### What is expected:
Using the data below, return every line that holds the word "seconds".

### Collected material:
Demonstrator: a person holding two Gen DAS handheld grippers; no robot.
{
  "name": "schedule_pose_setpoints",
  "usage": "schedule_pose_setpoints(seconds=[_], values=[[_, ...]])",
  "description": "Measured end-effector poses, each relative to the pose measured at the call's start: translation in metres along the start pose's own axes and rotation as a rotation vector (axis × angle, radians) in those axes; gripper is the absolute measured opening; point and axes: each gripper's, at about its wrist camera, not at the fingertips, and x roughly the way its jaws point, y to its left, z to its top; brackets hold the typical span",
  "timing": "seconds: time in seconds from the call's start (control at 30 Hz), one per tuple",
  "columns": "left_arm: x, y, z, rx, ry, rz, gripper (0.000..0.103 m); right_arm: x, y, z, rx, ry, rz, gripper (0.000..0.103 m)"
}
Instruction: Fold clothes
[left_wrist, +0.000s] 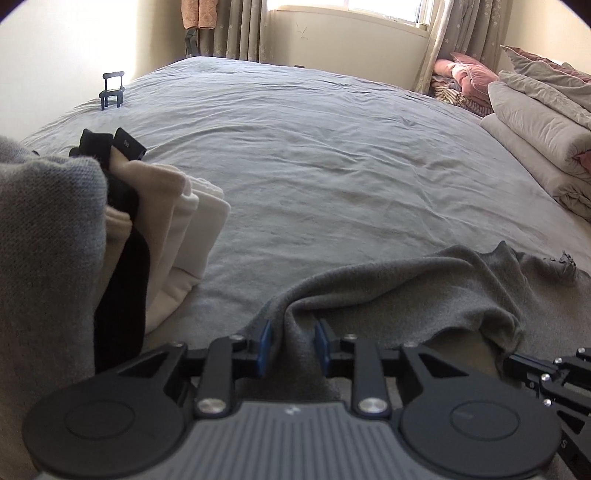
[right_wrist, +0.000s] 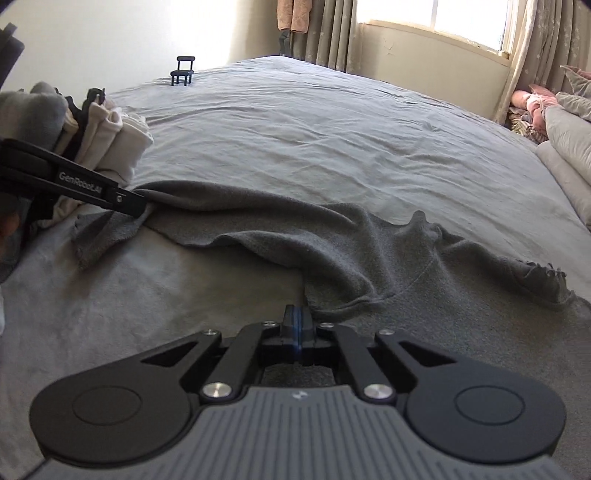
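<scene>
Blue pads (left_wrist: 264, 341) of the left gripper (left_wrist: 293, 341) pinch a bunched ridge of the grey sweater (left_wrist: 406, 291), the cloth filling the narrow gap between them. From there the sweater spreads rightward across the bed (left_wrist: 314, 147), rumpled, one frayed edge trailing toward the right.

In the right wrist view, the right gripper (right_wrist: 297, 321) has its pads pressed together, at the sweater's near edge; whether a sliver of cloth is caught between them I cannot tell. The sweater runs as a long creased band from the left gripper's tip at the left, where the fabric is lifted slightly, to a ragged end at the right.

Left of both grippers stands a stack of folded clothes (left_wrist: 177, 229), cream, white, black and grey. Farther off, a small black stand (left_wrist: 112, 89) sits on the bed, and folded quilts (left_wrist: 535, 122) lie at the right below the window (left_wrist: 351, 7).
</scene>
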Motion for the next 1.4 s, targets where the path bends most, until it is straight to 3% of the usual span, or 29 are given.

### Answer box:
  "usage": "schedule_pose_setpoints(seconds=[_], values=[[_, ...]])",
  "timing": "seconds: time in seconds from the call's start (control at 30 Hz), one per tuple",

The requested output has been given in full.